A new strong statement in favor of a restrictive approach for eculizumab treatment in aHUS, based on the studies discussed above and our own experience [52,53,54,55,56], has been advocated recently [57]. Expert research on C′ and a skilled Dutch clinical group has published a restrictive therapeutic aHUS protocol based on patient age, C′ gene variant profile, and coordination by a national referent center, to provide distinct eculizumab treatment patterns in terms of duration, full or reduced dose, and complete or partial C´ activity blockade [57]. Unfortunately, the outcome of that approach is still unknown as a prospective observational national monitoring project (CUREiHUS, NTR5988) to guide eculizumab therapy in aHUS is ongoing.

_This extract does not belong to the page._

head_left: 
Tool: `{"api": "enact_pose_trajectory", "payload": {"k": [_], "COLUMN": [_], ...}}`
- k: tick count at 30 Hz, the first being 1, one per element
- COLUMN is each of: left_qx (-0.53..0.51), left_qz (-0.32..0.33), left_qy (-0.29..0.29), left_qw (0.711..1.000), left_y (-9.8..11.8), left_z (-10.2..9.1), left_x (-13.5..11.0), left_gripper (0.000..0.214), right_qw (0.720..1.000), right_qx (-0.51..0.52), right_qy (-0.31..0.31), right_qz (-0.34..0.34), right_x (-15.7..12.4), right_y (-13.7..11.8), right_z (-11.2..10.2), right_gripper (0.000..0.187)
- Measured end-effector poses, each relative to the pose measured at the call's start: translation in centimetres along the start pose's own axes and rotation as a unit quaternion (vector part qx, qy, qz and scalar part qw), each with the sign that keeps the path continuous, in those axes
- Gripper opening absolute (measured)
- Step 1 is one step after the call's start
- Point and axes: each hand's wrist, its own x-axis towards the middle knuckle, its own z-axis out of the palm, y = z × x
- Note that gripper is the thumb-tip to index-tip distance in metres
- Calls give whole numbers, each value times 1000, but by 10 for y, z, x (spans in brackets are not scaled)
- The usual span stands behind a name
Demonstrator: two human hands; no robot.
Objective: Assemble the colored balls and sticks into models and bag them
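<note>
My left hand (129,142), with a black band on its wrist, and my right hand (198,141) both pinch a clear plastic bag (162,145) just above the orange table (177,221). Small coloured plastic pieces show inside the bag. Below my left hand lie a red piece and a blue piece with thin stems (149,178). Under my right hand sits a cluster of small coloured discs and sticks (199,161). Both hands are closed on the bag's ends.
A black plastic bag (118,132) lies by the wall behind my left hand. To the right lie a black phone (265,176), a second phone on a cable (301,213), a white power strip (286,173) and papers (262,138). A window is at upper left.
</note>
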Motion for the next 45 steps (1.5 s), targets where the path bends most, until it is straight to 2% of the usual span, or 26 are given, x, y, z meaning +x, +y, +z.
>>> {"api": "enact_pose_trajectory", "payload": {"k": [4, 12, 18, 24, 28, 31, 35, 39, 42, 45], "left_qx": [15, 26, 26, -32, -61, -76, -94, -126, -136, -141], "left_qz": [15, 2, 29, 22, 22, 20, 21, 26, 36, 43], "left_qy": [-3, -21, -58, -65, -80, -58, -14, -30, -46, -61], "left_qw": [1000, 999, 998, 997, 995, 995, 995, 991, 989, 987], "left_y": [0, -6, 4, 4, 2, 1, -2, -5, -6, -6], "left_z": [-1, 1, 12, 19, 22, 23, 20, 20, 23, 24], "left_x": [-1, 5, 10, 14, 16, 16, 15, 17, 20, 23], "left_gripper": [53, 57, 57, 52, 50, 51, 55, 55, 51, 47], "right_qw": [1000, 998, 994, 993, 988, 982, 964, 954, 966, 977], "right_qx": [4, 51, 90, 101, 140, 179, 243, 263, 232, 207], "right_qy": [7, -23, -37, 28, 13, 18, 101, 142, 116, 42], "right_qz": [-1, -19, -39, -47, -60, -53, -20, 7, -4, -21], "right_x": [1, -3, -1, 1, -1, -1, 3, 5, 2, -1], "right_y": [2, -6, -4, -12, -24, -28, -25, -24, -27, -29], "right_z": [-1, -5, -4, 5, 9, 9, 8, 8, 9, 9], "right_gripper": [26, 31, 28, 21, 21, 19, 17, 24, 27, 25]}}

Finally, the proposed restrictive approach in aHUS in adult transplant patients or in adult candidates for KTx [57] is highly questionable due to controversial results, limited recovery after eculizumab resumption, and lack of alignment with expert recommendations [22,23,24, 33]. New information from the Global aHUS Registry analyzing the outcome of 188 KTx patients with at least 1 year of follow-up after their most recent transplant demonstrated significantly better 2-year eGFR (70.2 ml/min/1.73m2) in the subgroup of patients receiving eculizumab beginning at the time of transplantation in comparison with the subgroup receiving eculizumab after KTx with a previous diagnosis of aHUS (44.8 ml/min/1.73m2) or the subgroup diagnosed with aHUS and treated after KTx (24.2 ml/min/1.73m2) [58].

Conclusion

Treatment with eculizumab has changed the natural history of complement-mediated HUS. Originally approved for long-life treatment, clinical experience from highly expert centers support moving from a fixed treatment schedule to a personalized dosing, at least in selected patients. Limitations in disease-monitoring tools, and in genetic diagnosis in regular clinical practice, question the generalization of that approach. The balance between the ethical obligation to offer patients the best treatment, drug affordability, and patient risk requires a strict and rigorous prospective international research collaborative effort to provide proof and guidelines for aHUS future management.